**Directions for this task**
Filter the material below so that only lines containing "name" remain.

**Information shown**
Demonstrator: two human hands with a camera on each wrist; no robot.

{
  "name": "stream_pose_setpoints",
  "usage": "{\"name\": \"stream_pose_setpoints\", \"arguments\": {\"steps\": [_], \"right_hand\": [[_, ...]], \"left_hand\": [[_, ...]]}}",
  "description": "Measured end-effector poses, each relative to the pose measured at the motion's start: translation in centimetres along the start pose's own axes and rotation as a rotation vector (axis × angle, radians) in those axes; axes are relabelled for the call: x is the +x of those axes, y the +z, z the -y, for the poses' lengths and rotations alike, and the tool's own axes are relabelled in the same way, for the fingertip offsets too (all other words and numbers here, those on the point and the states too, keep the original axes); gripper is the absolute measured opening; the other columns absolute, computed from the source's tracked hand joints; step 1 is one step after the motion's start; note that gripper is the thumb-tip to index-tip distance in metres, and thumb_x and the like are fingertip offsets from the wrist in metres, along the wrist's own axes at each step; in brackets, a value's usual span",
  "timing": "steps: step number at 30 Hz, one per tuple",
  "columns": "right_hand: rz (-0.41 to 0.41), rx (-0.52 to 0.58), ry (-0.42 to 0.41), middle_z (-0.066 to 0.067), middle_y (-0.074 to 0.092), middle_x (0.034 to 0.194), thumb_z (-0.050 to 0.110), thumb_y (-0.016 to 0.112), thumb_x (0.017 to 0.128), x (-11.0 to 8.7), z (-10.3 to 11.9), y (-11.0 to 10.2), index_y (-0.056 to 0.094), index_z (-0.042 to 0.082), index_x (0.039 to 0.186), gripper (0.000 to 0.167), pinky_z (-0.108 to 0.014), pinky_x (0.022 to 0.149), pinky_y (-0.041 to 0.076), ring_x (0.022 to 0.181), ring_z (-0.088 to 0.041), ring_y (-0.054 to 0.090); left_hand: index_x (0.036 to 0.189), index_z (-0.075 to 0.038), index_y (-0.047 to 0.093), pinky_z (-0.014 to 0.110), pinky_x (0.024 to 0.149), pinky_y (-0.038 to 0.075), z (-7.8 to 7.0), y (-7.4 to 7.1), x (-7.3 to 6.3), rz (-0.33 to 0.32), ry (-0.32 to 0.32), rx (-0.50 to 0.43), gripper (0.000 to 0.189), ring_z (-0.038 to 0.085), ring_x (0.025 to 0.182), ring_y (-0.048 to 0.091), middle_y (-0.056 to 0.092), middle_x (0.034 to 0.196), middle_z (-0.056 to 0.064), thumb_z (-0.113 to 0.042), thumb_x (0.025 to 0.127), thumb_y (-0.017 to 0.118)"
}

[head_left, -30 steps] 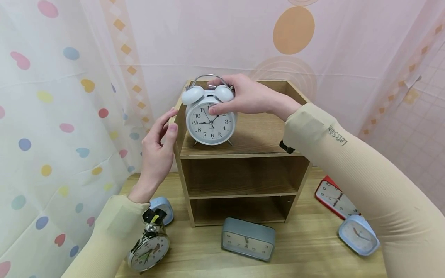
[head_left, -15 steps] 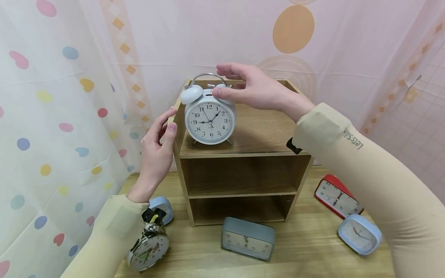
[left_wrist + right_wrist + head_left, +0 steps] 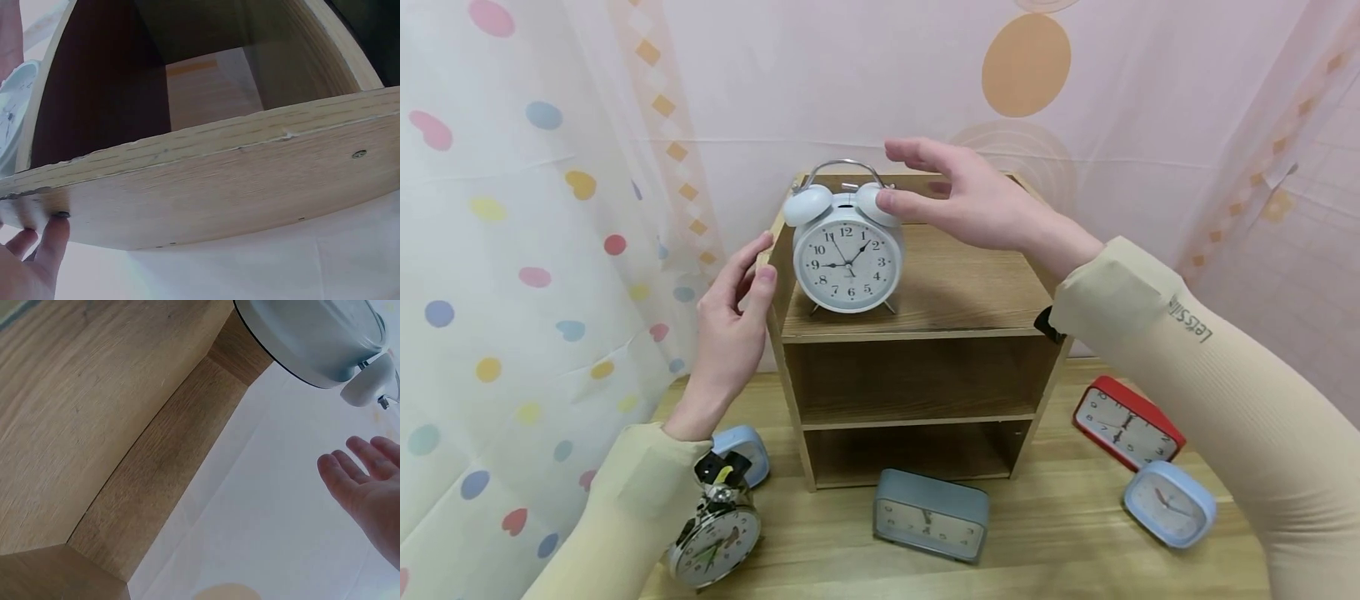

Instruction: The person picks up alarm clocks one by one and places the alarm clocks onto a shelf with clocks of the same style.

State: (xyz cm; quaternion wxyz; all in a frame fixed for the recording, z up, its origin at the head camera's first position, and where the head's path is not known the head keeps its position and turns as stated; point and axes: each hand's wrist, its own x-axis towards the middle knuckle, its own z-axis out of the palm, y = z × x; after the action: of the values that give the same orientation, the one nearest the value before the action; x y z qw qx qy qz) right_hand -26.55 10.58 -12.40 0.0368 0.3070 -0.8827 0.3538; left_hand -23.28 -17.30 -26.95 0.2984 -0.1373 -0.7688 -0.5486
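Head | white clock (image 3: 848,265) between | left hand (image 3: 732,321) relaxed, touching shelf (image 3: 962,287) | right hand (image 3: 973,200) outstretched, empty

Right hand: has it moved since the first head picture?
Yes: judged against the shelf, the right hand has moved rightward, off the white clock.

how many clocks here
6: round white clock on wooden shelves; silver clock, pale blue clock left; boxy grey clock front; red clock, square blue clock right; more may be hidden.
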Motion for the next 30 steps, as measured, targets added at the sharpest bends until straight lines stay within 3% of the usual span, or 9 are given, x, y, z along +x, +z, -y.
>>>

**Exercise response**
  "name": "stream_pose_setpoints",
  "usage": "{\"name\": \"stream_pose_setpoints\", \"arguments\": {\"steps\": [_], \"right_hand\": [[_, ...]], \"left_hand\": [[_, ...]]}}",

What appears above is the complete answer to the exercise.